▶ TASK BRIEF:
Look through the records below for the line with "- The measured". Return that line and each one after it up to and including the line with "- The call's", exactly.

▶ EXTRACTED DATA:

"""

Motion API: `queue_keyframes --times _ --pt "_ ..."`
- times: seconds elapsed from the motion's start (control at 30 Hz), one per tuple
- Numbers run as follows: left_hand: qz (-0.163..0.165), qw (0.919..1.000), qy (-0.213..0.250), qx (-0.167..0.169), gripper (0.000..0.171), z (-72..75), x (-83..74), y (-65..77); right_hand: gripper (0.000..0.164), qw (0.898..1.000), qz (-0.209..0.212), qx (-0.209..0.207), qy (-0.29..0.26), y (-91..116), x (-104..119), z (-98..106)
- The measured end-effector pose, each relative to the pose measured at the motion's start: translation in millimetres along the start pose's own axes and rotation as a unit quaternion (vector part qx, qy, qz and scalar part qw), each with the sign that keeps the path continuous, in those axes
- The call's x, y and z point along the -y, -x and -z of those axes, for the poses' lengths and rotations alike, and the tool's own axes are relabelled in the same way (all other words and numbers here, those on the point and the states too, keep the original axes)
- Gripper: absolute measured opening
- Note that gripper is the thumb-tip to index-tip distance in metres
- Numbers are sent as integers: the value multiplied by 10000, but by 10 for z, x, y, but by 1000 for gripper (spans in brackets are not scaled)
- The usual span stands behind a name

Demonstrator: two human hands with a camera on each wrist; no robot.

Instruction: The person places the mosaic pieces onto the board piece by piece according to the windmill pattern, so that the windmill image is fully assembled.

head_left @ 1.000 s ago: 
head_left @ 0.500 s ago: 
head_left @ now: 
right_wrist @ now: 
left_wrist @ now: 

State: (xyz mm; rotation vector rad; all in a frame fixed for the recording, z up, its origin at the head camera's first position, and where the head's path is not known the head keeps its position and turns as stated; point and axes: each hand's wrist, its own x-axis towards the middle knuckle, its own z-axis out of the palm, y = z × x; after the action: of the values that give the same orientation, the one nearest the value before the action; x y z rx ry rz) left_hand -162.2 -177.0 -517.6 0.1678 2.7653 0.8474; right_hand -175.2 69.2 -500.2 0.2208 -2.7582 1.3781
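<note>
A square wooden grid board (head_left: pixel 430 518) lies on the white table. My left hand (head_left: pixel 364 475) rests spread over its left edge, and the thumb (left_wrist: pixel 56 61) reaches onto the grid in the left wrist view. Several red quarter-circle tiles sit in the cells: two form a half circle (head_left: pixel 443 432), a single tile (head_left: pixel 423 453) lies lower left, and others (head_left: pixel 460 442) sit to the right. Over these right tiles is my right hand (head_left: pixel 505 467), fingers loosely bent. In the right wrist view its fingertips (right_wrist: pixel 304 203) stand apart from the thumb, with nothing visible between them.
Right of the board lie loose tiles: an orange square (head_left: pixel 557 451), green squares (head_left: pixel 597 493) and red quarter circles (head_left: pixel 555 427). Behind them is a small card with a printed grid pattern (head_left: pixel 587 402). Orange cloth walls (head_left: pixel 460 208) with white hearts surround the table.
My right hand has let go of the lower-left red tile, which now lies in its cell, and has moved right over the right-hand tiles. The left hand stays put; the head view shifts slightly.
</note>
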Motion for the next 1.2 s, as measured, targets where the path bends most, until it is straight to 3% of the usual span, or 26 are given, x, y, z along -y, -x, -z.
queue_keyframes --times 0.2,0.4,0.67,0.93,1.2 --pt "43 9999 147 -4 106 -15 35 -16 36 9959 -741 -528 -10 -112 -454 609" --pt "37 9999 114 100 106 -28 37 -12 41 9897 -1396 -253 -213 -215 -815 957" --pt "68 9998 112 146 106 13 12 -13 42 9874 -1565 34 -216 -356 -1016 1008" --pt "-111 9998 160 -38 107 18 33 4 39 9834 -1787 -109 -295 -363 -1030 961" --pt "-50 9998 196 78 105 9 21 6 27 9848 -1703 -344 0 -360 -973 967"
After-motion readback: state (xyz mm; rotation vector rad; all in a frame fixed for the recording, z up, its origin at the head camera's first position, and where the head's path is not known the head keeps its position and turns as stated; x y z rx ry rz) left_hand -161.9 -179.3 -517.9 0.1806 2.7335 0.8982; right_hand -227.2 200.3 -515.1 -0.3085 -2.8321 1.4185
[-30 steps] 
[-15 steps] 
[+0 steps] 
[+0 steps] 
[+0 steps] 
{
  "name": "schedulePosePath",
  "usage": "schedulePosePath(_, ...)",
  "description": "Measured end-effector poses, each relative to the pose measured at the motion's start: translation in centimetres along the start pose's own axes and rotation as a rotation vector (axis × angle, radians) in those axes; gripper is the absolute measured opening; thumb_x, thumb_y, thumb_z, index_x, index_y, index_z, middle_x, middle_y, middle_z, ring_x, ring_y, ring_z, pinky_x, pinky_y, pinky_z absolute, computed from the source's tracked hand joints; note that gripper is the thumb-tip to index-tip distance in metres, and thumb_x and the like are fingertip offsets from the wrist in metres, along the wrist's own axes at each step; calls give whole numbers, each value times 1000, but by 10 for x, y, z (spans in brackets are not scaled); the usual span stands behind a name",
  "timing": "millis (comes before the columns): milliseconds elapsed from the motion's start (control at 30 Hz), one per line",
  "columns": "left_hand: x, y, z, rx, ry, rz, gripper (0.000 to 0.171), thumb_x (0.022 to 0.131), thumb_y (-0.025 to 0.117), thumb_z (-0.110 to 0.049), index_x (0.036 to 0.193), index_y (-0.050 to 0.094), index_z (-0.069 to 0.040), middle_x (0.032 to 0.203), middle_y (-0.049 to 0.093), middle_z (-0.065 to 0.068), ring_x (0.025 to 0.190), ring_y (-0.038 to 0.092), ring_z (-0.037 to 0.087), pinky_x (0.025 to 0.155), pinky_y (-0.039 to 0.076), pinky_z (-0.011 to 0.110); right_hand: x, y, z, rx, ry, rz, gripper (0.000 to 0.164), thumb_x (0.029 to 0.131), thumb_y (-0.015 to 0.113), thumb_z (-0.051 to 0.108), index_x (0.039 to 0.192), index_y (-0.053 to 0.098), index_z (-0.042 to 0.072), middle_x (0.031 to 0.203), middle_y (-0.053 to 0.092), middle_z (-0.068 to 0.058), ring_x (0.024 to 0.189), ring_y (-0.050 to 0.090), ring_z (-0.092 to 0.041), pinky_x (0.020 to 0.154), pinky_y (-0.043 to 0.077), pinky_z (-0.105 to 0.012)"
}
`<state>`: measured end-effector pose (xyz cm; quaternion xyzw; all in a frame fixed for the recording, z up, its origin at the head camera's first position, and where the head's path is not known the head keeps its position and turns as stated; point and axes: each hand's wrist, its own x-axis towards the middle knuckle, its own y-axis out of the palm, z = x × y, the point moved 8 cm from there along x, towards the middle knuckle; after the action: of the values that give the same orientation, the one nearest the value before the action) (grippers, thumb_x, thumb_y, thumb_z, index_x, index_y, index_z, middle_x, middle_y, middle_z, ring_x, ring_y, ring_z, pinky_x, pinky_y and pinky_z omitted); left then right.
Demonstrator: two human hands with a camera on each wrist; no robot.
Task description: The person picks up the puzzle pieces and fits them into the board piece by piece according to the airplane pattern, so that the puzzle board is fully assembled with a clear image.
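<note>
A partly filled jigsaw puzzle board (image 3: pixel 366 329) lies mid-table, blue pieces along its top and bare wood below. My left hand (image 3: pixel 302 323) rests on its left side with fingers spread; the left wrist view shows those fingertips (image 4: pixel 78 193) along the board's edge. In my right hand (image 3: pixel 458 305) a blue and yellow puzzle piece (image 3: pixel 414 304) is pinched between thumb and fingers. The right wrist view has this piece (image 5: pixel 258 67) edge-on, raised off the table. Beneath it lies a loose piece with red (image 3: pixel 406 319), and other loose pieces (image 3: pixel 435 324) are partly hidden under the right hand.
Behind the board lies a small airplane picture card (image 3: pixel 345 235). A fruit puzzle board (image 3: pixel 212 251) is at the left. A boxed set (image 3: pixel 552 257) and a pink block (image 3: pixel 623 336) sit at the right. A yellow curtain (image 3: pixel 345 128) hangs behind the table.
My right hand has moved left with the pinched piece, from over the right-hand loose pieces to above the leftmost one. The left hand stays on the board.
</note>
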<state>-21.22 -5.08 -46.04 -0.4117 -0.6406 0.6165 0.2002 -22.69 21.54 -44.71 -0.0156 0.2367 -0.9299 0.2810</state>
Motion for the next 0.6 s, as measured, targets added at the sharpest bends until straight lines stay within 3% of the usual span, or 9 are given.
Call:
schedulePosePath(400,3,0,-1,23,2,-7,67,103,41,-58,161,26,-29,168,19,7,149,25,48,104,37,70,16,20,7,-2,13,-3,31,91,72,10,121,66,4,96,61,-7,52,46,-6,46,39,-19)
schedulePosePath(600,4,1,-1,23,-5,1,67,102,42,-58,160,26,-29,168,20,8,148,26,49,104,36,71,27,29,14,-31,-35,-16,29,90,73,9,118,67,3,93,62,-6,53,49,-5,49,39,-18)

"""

▶ SOLUTION BELOW:
- The measured end-effector pose, each relative to the pose measured at the motion's start: translation in millimetres along the start pose's own axes and rotation as a unit quaternion (vector part qx, qy, qz and scalar part qw), each with the sign that keeps the path continuous, in those axes
- The call's x, y and z point along the -y, -x and -z of those axes, for the poses' lengths and rotations alike, and the tool's own axes are relabelled in the same way (all other words and numbers here, those on the point and the states too, keep the original axes)

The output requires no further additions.